• Natural Gas News

    German E.ON Sets 2040 Carbon Neutrality Goal (Update)


The new target is to be met by innovation and more decentralised generation as the EU raises its climate ambitions.

by: William Powell

Posted in:

Natural Gas & LNG News, Europe, Energy Transition, Carbon, Renewables, Corporate, Infrastructure

German E.ON Sets 2040 Carbon Neutrality Goal (Update)

(Adds comment on EU plan from US Clean Air Task Force)

German utility E.ON has set new targets for carbon reductions, it said in its response to the European Commission president Ursula von der Leyen's state of the union address September 16.

E.ON intends to reduce the emissions that the company can directly influence and to become climate-neutral by 2040. E.ON will reduce its Scope 1 and 2 emissions by 75% by 2030 and 100% by 2040 compared with 2019. E.ON intends to reduce its Scope 3 emissions by half by 2030 and completely by 2050.

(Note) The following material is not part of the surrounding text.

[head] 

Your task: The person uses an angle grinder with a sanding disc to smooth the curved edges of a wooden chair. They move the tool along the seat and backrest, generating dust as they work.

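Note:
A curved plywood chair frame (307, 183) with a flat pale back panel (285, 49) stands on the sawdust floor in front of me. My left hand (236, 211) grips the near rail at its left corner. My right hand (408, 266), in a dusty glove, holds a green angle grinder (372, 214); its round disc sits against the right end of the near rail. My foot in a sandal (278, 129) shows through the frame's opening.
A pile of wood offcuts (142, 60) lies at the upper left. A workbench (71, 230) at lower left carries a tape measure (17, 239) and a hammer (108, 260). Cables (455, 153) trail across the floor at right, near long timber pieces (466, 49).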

E.ON told NGW that these are new targets and that CEO Johannes Teyssen was one of 170 European bosses that wrote to the EC September 15, urging a tightening of the goals for carbon neutrality. A spokesman said this was not only from an altruistic desire to make the world a better place, but it was good business too for the major European network operator. Every photovoltaic cell, every windfarm, needs a grid connection, he said. The more that E.ON can connect to networks, the bigger its earnings.

“We welcome Ursula von der Leyen's initiative to reduce greenhouse emissions within the EU by 55% by 2030. The EU is thus demonstrating its leading role within the international community and is clearly committed to the Paris Agreement in 2015,” Teyssen said September 16. With more than 1.5mn km of networks, E.ON is the backbone of this ambitious project and is already focusing on providing solutions for the decarbonisation of all sectors of the economy.

E.ON expects to make "innovative solutions" in the two business areas of energy networks and customer solutions. Energy networks are becoming increasingly intelligent and can thus integrate more energy from wind and sun. 

Teyssen said: “We are convinced that sustainably managed companies make a relevant contribution to society and are more successful in the long term.”

Von der Leyen said that the new 2030 target for emission reduction would be at least 55%, up from 40%, and that the EC's impact assessment "clearly shows that our economy and industry can manage this." She said that meeting this target would put the EU firmly on track for climate neutrality by 2050 and for meeting Paris Agreement obligations. "And if others follow our lead, the world will be able to keep warming below 1.5 °C," she said.

While emissions dropped 25% since 1990, the EU economy grew by more than 60%, she said, and now there is more technology, more expertise and more investment. To allay any doubters, she said the Just Transition Fund would support "the regions that have a bigger and more costly change to make." That fund will be part-funded by the NextgenerationEU fund, whose €750 ($870)mn pot will be 30% funded by green bonds, she said.

But meeting this new target will also reduce EU energy import dependency, create millions of extra jobs and more than halve air pollution. "By next summer, we will revise all of our climate and energy legislation to make it “fit for 55”. This will involve  a major change to the way "we produce and consume, live and work, eat and heat, travel and transport. So we will tackle everything from hazardous chemicals to deforestation to pollution." 

Gas must become cleaner: CATF

Commenting on von der Leyen's speech, US lobby group Clean Air Task Force (CATF) said that the EU's "upcoming methane strategy will need to mirror today’s ambition and dramatically cut methane emissions, especially in the natural gas sector.” And it said the EC must also reduce methane emissions associated with imports from countries such as Russia, Qatar and Algeria. The methane strategy is due out this month.

CATF endorses the EU support for hydrogen, but that needs a supply of gas for decarbonising and consequent carbon capture and storage. This is still work in progress in the EU, as there is no value chain. CATF said it remains unclear how deployment of carbon capture and storage at scale "will be driven from a policy perspective. We suggest that, as a next step, the EU should move to develop specific policy mechanisms for carbon capture and carbon removal to incentivise energy-intensive industries to deploy carbon capture technologies today."